RT Erdogan, premier président élu au suffrage universel est habité par l’idée de modifier la Constitution. N’acceptant plus d’être un président «protocolaire», il veut devenir un chef de l’exécutif doté de larges pouvoirs. Installé dans un palais de 200.000 mètres carrés à Ankara, après son élection à la présidence, il a des discours sur l’idée d’une «nouvelle Turquie», dont il sera l’initiateur ou plutôt le créateur, à l’image de Mustapha Kamel Atatürk.
Le gouvernement a été choisi en fonction de la loyauté au président. Son gendre, Berat Al Bayrak, 37 ans, a été nommé à la tête du ministère de l’Energie, doté d’un vaste plan d’investissements de 125 milliards de dollars.
Pour redonner les taux de croissance proches des deux chiffres, le gouvernement mise sur la diversification des sources d’énergie.
Cependant, le mode de gouvernance politique presque totalitaire, uni-autoritaire, est un handicap majeur et un signe de déclin du changement démocratique; provoquant des tensions politiques violentes et un recul sur la scène économique et sociale.
Dans son ouvrage intitulé «La Revanche des passions (Fayard, 2015), Pierre Hassner, chercheur en relations internationales, analyse «les métamorphoses de la violence et les crises du politique». Les soubresauts de notre actualité ne peuvent être compris sans recourir aux plus anciennes catégories de la philosophie, celles qui, dès l’Antiquité grecque, et plus tard dans «la science morale et politique» de Kant, Hobbes ou Spinoza, cherchaient à décrire, comprendre et juguler les passions humaines: l’avidité, la peur, et l’horreur dont les diverses conjugaisons ne produisent que de la haine, de la guerre, de l’instabilité…
Bien avant Pierre Hassner, Confucius avait bien défini le «bon souverain dans ses entretiens (Entretiens de Confucius (XX, 2) traduction d’Anne Cheng. Edition Seuil, 1981).
«Zizhang demande à Confucius ce qu’il faut faire pour bien gouverner.
«Le Maître: il suffit d’honorer les cinq Qualités et bannir les Quatre Défauts.
«Le prince Zizhang: Qu’appelez-vous les cinq Qualités?

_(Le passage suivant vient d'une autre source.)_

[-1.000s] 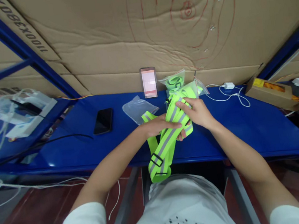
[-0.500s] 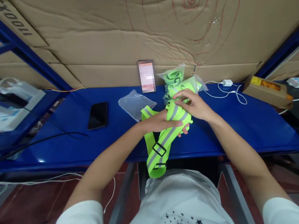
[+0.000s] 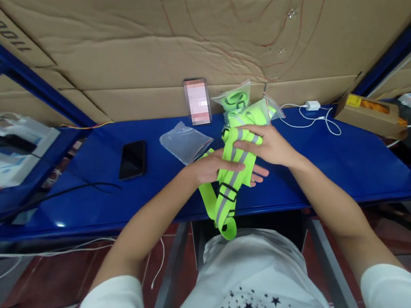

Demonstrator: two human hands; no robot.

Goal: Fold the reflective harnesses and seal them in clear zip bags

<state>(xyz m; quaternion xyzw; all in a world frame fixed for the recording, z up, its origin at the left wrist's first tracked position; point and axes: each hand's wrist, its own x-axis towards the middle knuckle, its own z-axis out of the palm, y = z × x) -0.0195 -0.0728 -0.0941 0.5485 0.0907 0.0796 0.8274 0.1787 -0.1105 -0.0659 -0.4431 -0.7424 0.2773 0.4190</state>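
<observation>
A neon-green reflective strap (image 3: pixel 235 169) with grey stripes and black slide buckles is gathered in both my hands above the table's front part. My left hand (image 3: pixel 213 167) holds it from below, thumb across the top and fingertips showing past its right side. My right hand (image 3: pixel 265 142) is closed on the upper folds. A loop of the strap hangs past the table edge toward my shirt. Just behind my hands lie clear bags with more green straps (image 3: pixel 238 98). To the left is a flat clear plastic bag (image 3: pixel 185 142) with no strap in it.
A black phone (image 3: pixel 132 160) lies on the blue table (image 3: pixel 174 200). Against the cardboard wall (image 3: pixel 117 59) leans a phone with a blurred screen (image 3: pixel 197 101). At right are a white charger with cable (image 3: pixel 312 105) and an open cardboard box (image 3: pixel 372 116). Power strips and cables (image 3: pixel 19 151) crowd the left.
My right hand has moved slightly down and drawn the upper strap folds over to the right. The hanging loop has swung to the right and become narrower. The view has shifted slightly.
</observation>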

«Le Maître : L’homme de bien est capable d’être généreux sans gaspillage, de faire travailler le peuple sans susciter rancune, d’avoir des aspirations sans convoitise, d’être grand seigneur sans prendre de grands airs, d’être imposant sans être intimidant.
«Zizhang : Qu’entendez-vous par les Quatre Défauts?
«Le Maître : Punir de mort au lieu d’instruire, c’est la tyrannie; attendre qu’un travail soit fait sans donner de préavis, c’est de l’oppression; être lent à émettre des ordres, et prompt à exiger leur exécution, c’est de l’arbitraire; donner à quelqu’un son dû tout en le faisant avec parcimonie, c’est de la mesquinerie de petit employé».
Au lieu de lire Confucius, le vrai maître de la Chine, ou Pierre Hassner, Erdogan, comme les gouvernants du Tiers-Monde, opte pour la «Politique de l’autruche», qui cache la tête dans le sable pour ne rien voir, et recourt à un discours du type: «Nous ne nous plions qu’à Dieu». Qui lui a demandé de se plier au Diable?
Déjà en 1966, dans son ouvrage «Prévoir le présent», Edition Gallimard, dont le titre nous renvoie aux propos de Turgot: «le véritable but de la politique est en quelque sorte de prévoir le présent», Edgar Faure écrivait: «A l’heure où la géométrie, dit-on, se lasse d’être euclidienne, il est temps que la politique s’avise de le devenir».